The real problem is the barriers that have been raised to the average guy owning a real share of industrial capital. Qualified investor rules, companies getting tax advantages from retaining profits instead of distributing them to stockholders, that sort of thing.
The period right after WWII is known to economists as "the great compression" for it's extraordinarily low income inequality. Are you under the impression that was brought about by massive levels of bureaucratic regulation, and that we now live in an unregulated free market?
We would be a utopia but for stock regulations and corporate tax deductions!
'Wages are stagnating because wage stagnation is a covert aim of federal policy.'
Insofar as it has been captured by capitalists and serving their interests.
'Are you under the impression that was brought about by massive levels of bureaucratic regulation, and that we now live in an unregulated free market?'
I'm under the impression that unregulated free markets don't exist and if they did they would be a dystopian hellhole because eveyrthing indicates that capitalists like to hoard wealth, suppress wages, erode workers' rights and wreck the environment, and the struggle, broadly, is between regulation in the interests of the citizens and deregulation in the interests of capitalist entities.
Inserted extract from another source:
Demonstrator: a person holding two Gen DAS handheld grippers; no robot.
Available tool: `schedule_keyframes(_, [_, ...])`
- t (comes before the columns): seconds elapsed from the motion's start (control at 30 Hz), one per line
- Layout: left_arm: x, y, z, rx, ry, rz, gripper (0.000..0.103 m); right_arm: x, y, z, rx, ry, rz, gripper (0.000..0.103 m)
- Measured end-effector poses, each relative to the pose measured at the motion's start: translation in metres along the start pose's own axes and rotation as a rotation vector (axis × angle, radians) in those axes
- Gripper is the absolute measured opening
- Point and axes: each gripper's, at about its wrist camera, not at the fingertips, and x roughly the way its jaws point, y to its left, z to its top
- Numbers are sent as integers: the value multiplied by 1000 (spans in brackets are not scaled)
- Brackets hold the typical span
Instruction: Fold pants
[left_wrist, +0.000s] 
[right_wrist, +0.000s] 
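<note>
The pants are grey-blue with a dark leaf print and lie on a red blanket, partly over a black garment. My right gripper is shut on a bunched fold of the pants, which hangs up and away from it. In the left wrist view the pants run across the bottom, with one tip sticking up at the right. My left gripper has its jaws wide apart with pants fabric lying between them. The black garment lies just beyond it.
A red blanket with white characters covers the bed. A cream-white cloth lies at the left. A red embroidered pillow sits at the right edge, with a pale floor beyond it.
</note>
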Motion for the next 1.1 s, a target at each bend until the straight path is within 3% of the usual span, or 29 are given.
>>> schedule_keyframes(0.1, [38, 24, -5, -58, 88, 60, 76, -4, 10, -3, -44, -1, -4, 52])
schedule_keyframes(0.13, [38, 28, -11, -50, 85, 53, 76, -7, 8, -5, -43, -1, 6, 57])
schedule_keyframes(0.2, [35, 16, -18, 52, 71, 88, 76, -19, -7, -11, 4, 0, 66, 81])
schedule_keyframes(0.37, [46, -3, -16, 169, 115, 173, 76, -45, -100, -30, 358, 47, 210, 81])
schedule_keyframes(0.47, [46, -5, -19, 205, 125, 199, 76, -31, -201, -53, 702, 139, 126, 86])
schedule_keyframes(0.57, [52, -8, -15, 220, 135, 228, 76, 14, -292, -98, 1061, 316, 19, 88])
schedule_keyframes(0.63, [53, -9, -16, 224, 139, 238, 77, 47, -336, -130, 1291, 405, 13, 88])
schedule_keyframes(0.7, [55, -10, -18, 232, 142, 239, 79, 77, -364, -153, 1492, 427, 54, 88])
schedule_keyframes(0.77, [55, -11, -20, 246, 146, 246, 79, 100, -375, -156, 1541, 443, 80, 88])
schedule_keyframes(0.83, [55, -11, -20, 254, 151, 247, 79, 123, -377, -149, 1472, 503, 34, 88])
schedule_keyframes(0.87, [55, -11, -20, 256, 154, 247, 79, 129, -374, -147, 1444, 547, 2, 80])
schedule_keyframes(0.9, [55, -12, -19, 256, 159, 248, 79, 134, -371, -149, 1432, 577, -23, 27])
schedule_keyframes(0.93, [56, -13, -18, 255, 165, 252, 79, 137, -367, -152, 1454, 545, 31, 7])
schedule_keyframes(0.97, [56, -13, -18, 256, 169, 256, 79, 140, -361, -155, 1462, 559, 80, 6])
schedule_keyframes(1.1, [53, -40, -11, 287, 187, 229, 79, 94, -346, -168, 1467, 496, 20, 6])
unregulated capitalism in a high tech society has never been tried, for sure.
Sam Bankman-Fried would like a word. As would all those who lost money in the housing crisis.
Oh, and a bit of banking regulation in the late 1920's/early 1930's would have done wonders.
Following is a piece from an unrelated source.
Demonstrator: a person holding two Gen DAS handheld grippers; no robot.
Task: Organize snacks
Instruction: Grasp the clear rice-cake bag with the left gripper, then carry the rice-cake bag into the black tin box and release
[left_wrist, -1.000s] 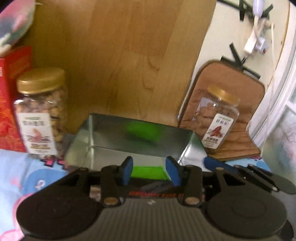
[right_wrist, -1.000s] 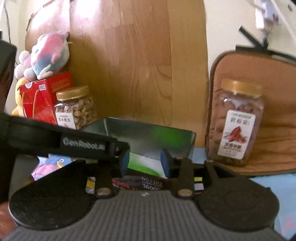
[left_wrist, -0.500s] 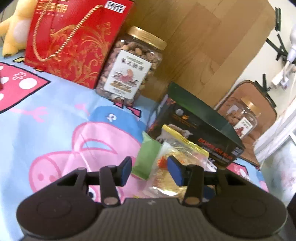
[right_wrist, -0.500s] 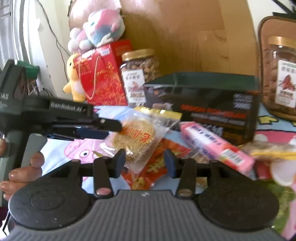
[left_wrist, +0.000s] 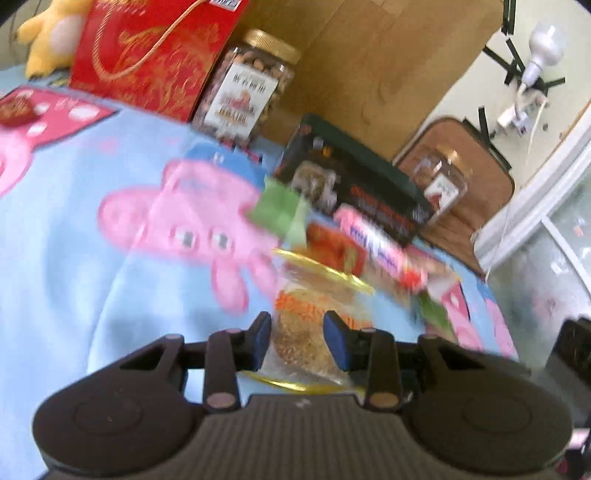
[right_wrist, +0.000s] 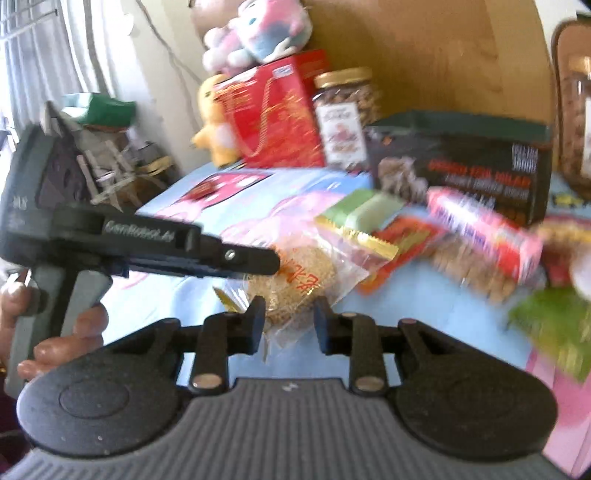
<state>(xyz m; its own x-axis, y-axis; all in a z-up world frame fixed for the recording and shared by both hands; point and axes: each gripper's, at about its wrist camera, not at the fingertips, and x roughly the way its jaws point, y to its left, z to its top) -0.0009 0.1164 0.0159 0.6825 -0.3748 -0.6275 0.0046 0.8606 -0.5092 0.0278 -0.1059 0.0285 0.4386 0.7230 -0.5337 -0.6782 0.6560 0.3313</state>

If you think the housing market has been "unregulated" at any point in the last century, you might want to think again.
Not the housing market per se I was referring to, but rather the housing finance market, and of course the market for various "securities" associated with it.
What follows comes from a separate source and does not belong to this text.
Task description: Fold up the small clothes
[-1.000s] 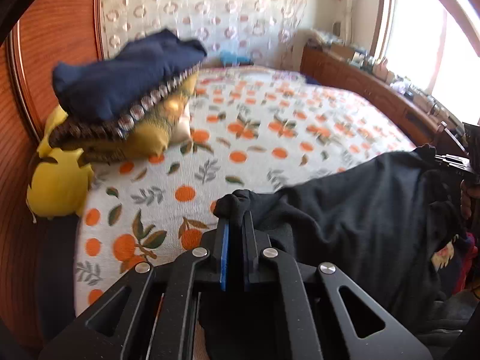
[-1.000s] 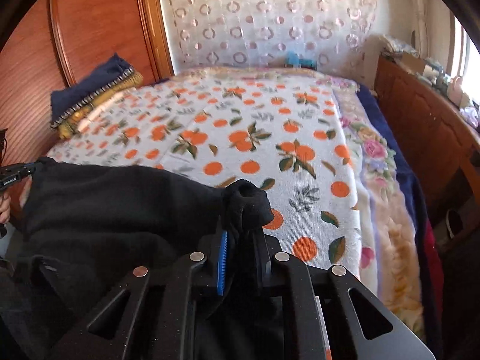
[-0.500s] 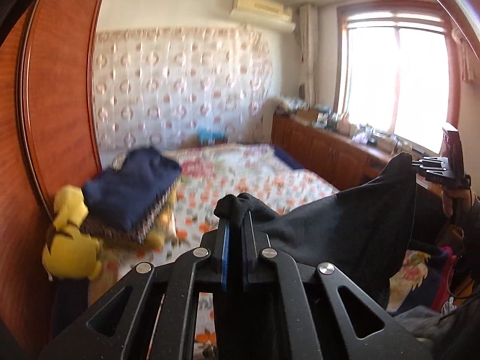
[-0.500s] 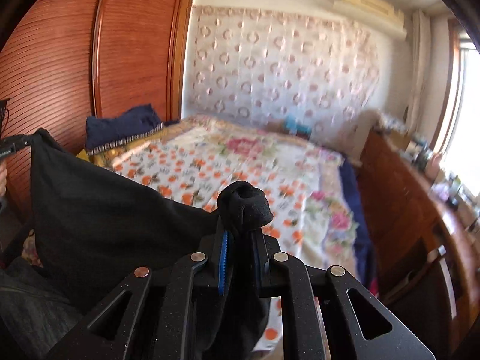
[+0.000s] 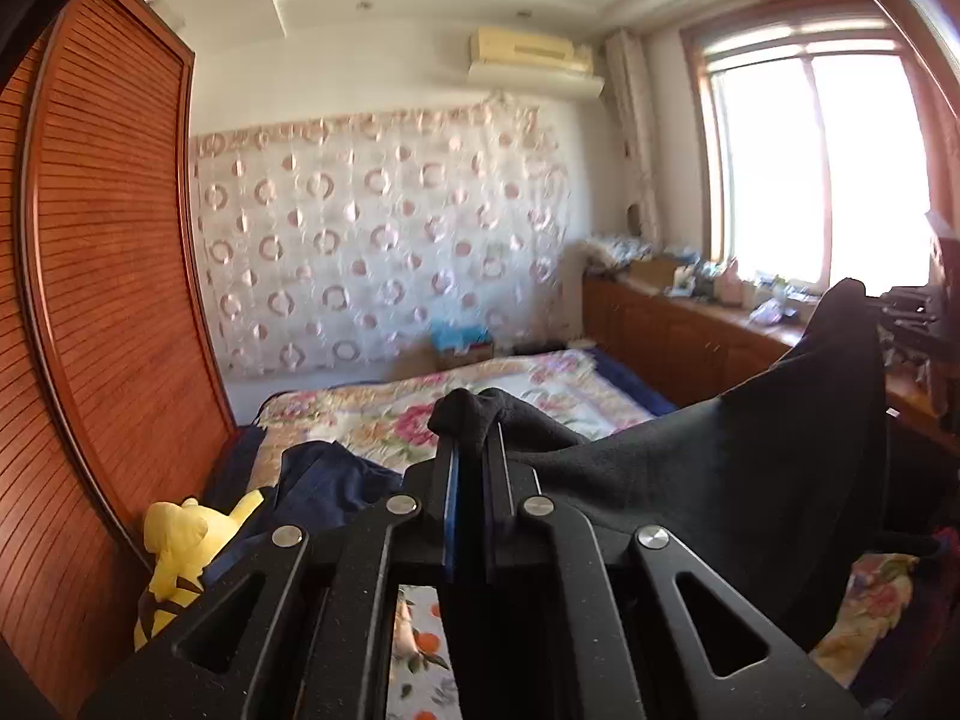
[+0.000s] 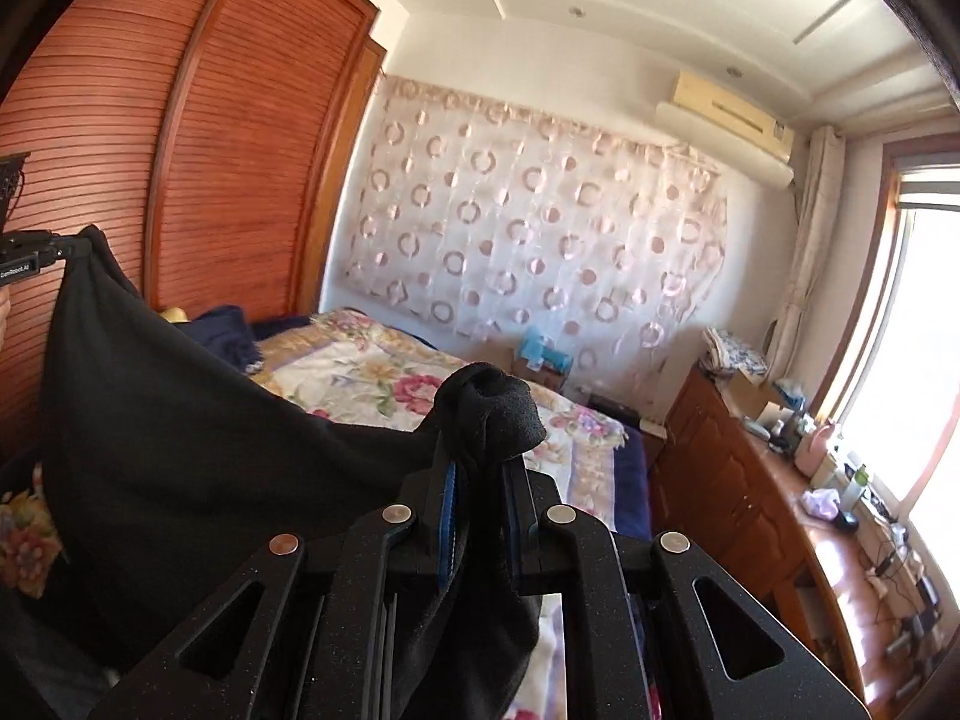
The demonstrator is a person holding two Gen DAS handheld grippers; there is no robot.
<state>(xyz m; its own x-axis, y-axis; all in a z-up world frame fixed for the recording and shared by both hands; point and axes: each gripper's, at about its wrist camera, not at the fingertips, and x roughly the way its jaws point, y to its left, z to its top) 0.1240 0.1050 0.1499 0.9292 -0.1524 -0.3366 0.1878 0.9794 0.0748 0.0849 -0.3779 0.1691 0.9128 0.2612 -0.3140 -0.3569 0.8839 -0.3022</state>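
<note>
A black garment point(image 5: 738, 480) hangs stretched between my two grippers, lifted high above the bed. My left gripper point(image 5: 474, 450) is shut on one bunched corner of it. My right gripper point(image 6: 483, 456) is shut on the other corner, and the cloth point(image 6: 180, 450) sags away to the left in the right wrist view. The right gripper shows at the far right of the left wrist view point(image 5: 918, 306), and the left gripper at the far left of the right wrist view point(image 6: 30, 252). The garment's lower part is hidden below both views.
The bed point(image 5: 540, 390) with a floral and orange-print cover lies below. A navy folded pile point(image 5: 324, 486) and a yellow plush toy point(image 5: 180, 540) sit by the wooden wardrobe point(image 5: 108, 300) on the left. A cluttered wooden cabinet point(image 6: 780, 510) runs under the window on the right.
Both grippers have risen and tilted upward with the black garment, so the views went from the bedspread to the far wall and ceiling. The garment now hangs in the air.
</note>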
And if you think free banking is a great idea let me introduce you to the late 19th and early 20th centuries.
"I suspect the signers actually mean we might need some narrowly targeted trade restrictions to prevent, e.g., the sale of weapons technology to authoritarian adversaries like China and Russia."
I think you're missing the elephant in the room. The implications are a lot larger than that, and rationally so.
When you trade with other countries, you become, at least in the short term, reliant on them. You lose all the economic gains, and then some, by retaining enough excess capacity to replace that trade in an emergency, after all! A command economy might take such an economically irrational measure, a free economy never could, because the players who retain that excess capacity would lose their shirts.
Trading with friendly nations is safe enough, because you can assume that the trade will mostly be there when you need it, except as things like natural disasters dictate, and natural disasters are sufficiently uncorrelated that widespread trade actually reduces the risk. You can enjoy the gains from scale and comparative advantage in safety.
BUT. When trading with unfriendly nations, that don't even have free economies, a new risk appears: Essential supplies being cut off in order to harm you. What you might call "spiteful" interruptions of trade.
Suppose we're reliant on Chinese microchips, and China goes to war with Taiwan. We're allied with Taiwan. Is China going to sell us microchips, just because it's economically rational? No, of course they won't.
The bottom line is that it's irrational to assume that hostile countries are safe trading partners, because you KNOW they will not act as economically rational partners. At times they will actively be trying to hurt you!
And at some level you must be aware of this. So, why don't you take it into consideration?
The bottom line is that it’s irrational to assume that hostile countries are safe trading partners, because you KNOW they will not act as economically rational partners. At times they will actively be trying to hurt you!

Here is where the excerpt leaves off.